### Work item
The records below are to be repeated exactly, and their pictures left out.

[Stored items from a collection]
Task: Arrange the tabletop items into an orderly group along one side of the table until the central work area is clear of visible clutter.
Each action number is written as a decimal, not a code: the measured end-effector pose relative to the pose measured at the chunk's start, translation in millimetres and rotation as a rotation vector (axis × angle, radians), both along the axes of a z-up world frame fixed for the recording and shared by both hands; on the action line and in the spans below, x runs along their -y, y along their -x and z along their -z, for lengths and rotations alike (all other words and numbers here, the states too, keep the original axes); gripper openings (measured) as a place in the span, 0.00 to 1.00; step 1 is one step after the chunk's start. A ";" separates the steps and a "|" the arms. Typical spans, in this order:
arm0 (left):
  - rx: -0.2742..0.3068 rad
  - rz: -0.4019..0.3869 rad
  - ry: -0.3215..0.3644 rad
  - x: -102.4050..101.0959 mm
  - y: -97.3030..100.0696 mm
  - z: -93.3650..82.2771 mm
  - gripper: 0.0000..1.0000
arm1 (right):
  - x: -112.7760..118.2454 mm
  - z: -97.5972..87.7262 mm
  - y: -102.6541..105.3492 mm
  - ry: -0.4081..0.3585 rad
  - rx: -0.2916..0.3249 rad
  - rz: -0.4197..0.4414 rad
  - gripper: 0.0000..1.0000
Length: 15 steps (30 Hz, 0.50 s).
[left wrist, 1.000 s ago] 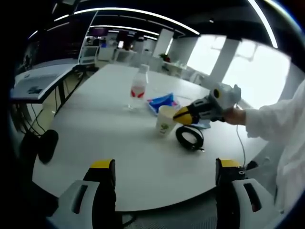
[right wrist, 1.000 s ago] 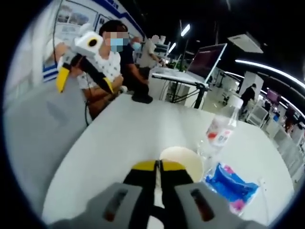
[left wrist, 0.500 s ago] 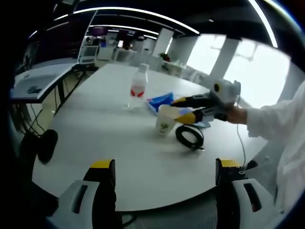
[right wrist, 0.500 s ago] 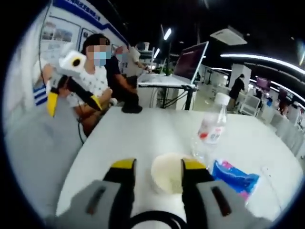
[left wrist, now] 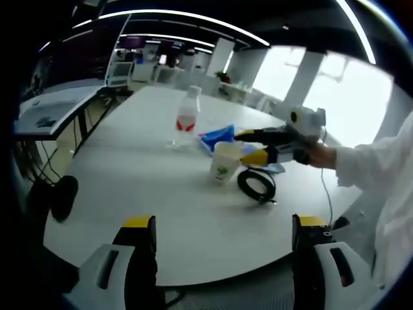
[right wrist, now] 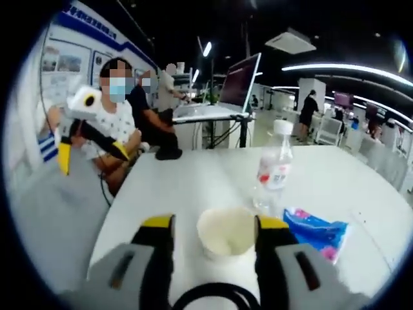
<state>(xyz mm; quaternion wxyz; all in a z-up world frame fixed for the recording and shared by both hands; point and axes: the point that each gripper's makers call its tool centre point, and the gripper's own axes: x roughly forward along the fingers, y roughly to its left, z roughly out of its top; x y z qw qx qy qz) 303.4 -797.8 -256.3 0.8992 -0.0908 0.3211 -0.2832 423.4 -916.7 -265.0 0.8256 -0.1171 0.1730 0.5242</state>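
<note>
Right gripper view: the right claw (right wrist: 216, 236) is held open, and a white paper cup (right wrist: 225, 233) is seen standing between its yellow-tipped jaws, with no contact that can be made out. A black cable coil (right wrist: 210, 298) is seen below the cup, a clear bottle (right wrist: 272, 169) beyond and right, and a blue packet (right wrist: 316, 233) just right of the right jaw. In the left gripper view, the left claw (left wrist: 219, 226) is held open, well short of the cup (left wrist: 225, 161) on the white table (left wrist: 129, 181).
</note>
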 end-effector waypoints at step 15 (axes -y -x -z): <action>-0.001 0.030 0.005 4.4 -0.7 -1.2 0.84 | 36.0 -6.4 12.7 -0.012 -0.014 0.088 0.51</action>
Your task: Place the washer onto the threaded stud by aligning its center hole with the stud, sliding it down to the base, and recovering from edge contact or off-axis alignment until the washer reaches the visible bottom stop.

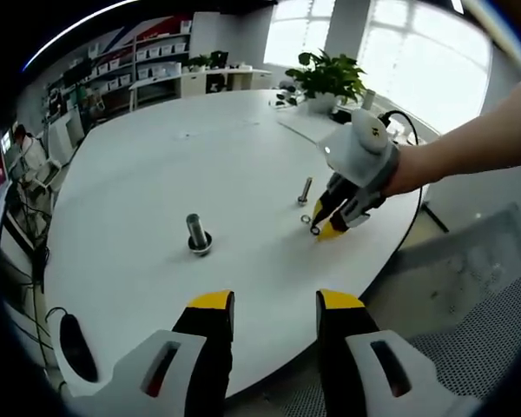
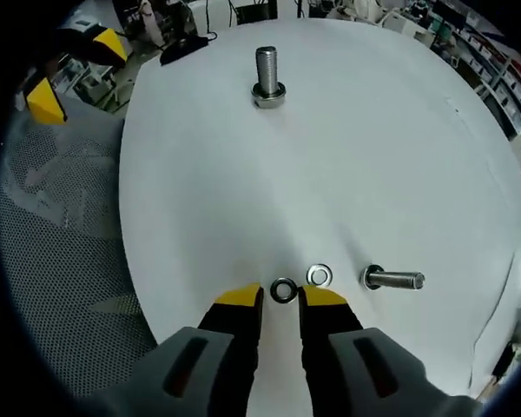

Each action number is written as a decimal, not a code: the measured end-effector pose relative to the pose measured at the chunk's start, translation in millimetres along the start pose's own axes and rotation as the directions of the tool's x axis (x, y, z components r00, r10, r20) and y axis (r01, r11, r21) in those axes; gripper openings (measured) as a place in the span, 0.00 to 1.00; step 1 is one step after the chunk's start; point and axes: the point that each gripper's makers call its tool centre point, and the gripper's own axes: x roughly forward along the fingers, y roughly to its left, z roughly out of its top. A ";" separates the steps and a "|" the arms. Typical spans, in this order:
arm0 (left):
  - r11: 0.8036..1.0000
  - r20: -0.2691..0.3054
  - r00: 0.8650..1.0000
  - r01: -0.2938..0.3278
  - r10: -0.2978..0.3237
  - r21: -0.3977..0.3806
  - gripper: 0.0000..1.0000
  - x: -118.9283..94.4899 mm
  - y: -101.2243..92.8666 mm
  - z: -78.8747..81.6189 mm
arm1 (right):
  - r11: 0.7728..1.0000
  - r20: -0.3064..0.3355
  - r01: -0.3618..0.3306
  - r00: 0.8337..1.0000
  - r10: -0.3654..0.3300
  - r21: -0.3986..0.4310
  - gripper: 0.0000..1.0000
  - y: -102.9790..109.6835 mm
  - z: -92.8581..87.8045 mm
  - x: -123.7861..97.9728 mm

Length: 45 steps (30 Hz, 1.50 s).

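The threaded stud (image 1: 197, 233) (image 2: 267, 74) stands upright on its nut base on the white round table (image 1: 156, 165) (image 2: 373, 156). A dark washer (image 2: 283, 290) lies flat on the table between the yellow tips of my right gripper (image 2: 281, 300) (image 1: 324, 228), whose jaws stand a little apart on either side of it without clamping it. A second, shiny washer (image 2: 319, 276) lies just beyond it. My left gripper (image 1: 276, 304) (image 2: 75, 69) hangs open off the table's near edge, holding nothing, with the stud ahead of it.
A spare bolt (image 2: 393, 280) (image 1: 305, 189) lies on its side next to the washers. A person's forearm (image 1: 469, 143) holds the right gripper. A potted plant (image 1: 330, 78) stands at the table's far edge. A mesh chair (image 2: 61, 243) is beside the table.
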 end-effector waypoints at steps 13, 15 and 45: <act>1.000 0.005 1.000 -0.011 0.011 -0.003 0.34 -1.4 2.5 1.4 | 0.999 -0.091 -0.014 0.996 0.011 -0.039 0.15 -3.4 -0.5 1.8; 1.000 -0.003 1.000 -0.012 0.012 0.004 0.34 -0.5 2.1 -0.2 | 0.998 -0.092 -0.010 0.996 0.004 -0.058 0.16 -2.5 -0.5 2.1; 1.000 -0.014 1.000 -0.018 0.019 0.007 0.34 0.3 4.1 -2.4 | 0.997 0.047 0.031 0.998 -0.035 0.077 0.13 -8.5 -6.6 -5.1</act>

### Solution below
Task: Arrange the tabletop items into an orderly group along one side of the table until the central work area is clear of visible clutter.
Each action number is written as a decimal, not a code: the measured end-effector pose relative to the pose measured at the chunk's start, translation in millimetres and rotation as a rotation vector (axis × angle, radians), both along the axes of a z-up world frame fixed for the recording and shared by both hands; on the action line and in the spans below, x runs along their -y, y along their -x and z along their -z, for lengths and rotations alike (all other words and numbers here, the states too, keep the original axes); gripper openings (measured) as a place in the span, 0.00 to 1.00; step 1 is one step after the chunk's start. A ";" separates the steps and a "|" the arms. Typical spans, in this order:
arm0 (left):
  - rx: -0.2742..0.3068 rad
  - rz: -0.4019..0.3869 rad
  - ry: -0.3215..0.3644 rad
  - x: -102.4050..101.0959 mm
  - y: -97.3030..100.0696 mm
  - z: -93.3650..82.2771 mm
  - gripper: 0.0000..1.0000
arm1 (right):
  - x: -112.7760..118.2454 mm
  - z: -97.5972..87.7262 mm
  - y: -102.6541..105.3492 mm
  - ry: -0.4081..0.3585 rad
  - rx: -0.2916..0.3249 rad
  - rz: -0.4197..0.4414 rad
  - gripper: 0.0000..1.0000
Length: 15 steps (30 Hz, 0.50 s).
[left wrist, 1.000 s ago] 
[right wrist, 1.000 s ago] 
[left wrist, 0.500 s ago] 
[right wrist, 0.500 s ago] 
[left wrist, now] 
[right wrist, now] 
<state>(xyz mm; quaternion wxyz; all in a z-up world frame fixed for the recording and shared by both hands; point and axes: the point that each gripper's makers call its tool centre point, and the gripper's own axes: x roughly forward along the fingers, y roughly to its left, z roughly out of its top; x y z qw qx qy qz) 303.4 -797.8 -256.3 0.8992 -0.0908 0.3211 -0.2832 423.4 -916.7 -265.0 0.8256 -0.1171 0.1730 0.5242</state>
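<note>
Right gripper view: the right claw (right wrist: 216, 236) is held open, and a white paper cup (right wrist: 225, 233) is seen standing between its yellow-tipped jaws, with no contact that can be made out. A black cable coil (right wrist: 210, 298) is seen below the cup, a clear bottle (right wrist: 272, 169) beyond and right, and a blue packet (right wrist: 316, 233) just right of the right jaw. In the left gripper view, the left claw (left wrist: 219, 226) is held open, well short of the cup (left wrist: 225, 161) on the white table (left wrist: 129, 181).
</note>
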 end-effector waypoints at step 15 (axes -y -x -z): <action>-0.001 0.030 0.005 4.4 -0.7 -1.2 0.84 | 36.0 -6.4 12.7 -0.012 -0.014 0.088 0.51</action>
Your task: Place the washer onto the threaded stud by aligning its center hole with the stud, sliding it down to the base, and recovering from edge contact or off-axis alignment until the washer reaches the visible bottom stop.


Each action number is written as a decimal, not a code: the measured end-effector pose relative to the pose measured at the chunk's start, translation in millimetres along the start pose's own axes and rotation as the directions of the tool's x axis (x, y, z components r00, r10, r20) and y axis (r01, r11, r21) in those axes; gripper openings (measured) as a place in the span, 0.00 to 1.00; step 1 is one step after the chunk's start; point and axes: the point that each gripper's makers call its tool centre point, and the gripper's own axes: x roughly forward along the fingers, y roughly to its left, z roughly out of its top. A ";" separates the steps and a "|" the arms. Typical spans, in this order:
arm0 (left):
  - r11: 0.8036..1.0000
  - r20: -0.2691..0.3054
  - r00: 0.8650..1.0000
  - r01: -0.2938..0.3278
  - r10: -0.2978..0.3237
  - r21: -0.3977..0.3806
  - gripper: 0.0000..1.0000
  - x: -118.9283..94.4899 mm
  - y: -101.2243..92.8666 mm
  - z: -78.8747..81.6189 mm
arm1 (right):
  - r11: 0.7728..1.0000
  - r20: -0.3064..0.3355
  - r01: -0.3618..0.3306
  - r00: 0.8337..1.0000
  - r10: -0.3654..0.3300
  - r21: -0.3986..0.4310
  - gripper: 0.0000..1.0000
  - y: -102.9790..109.6835 mm
  - z: -92.8581..87.8045 mm
  - x: -123.7861..97.9728 mm

Length: 45 steps (30 Hz, 1.50 s).

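The threaded stud (image 1: 197, 233) (image 2: 267, 74) stands upright on its nut base on the white round table (image 1: 156, 165) (image 2: 373, 156). A dark washer (image 2: 283, 290) lies flat on the table between the yellow tips of my right gripper (image 2: 281, 300) (image 1: 324, 228), whose jaws stand a little apart on either side of it without clamping it. A second, shiny washer (image 2: 319, 276) lies just beyond it. My left gripper (image 1: 276, 304) (image 2: 75, 69) hangs open off the table's near edge, holding nothing, with the stud ahead of it.
A spare bolt (image 2: 393, 280) (image 1: 305, 189) lies on its side next to the washers. A person's forearm (image 1: 469, 143) holds the right gripper. A potted plant (image 1: 330, 78) stands at the table's far edge. A mesh chair (image 2: 61, 243) is beside the table.
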 end-effector waypoints at steps 13, 15 and 45: <act>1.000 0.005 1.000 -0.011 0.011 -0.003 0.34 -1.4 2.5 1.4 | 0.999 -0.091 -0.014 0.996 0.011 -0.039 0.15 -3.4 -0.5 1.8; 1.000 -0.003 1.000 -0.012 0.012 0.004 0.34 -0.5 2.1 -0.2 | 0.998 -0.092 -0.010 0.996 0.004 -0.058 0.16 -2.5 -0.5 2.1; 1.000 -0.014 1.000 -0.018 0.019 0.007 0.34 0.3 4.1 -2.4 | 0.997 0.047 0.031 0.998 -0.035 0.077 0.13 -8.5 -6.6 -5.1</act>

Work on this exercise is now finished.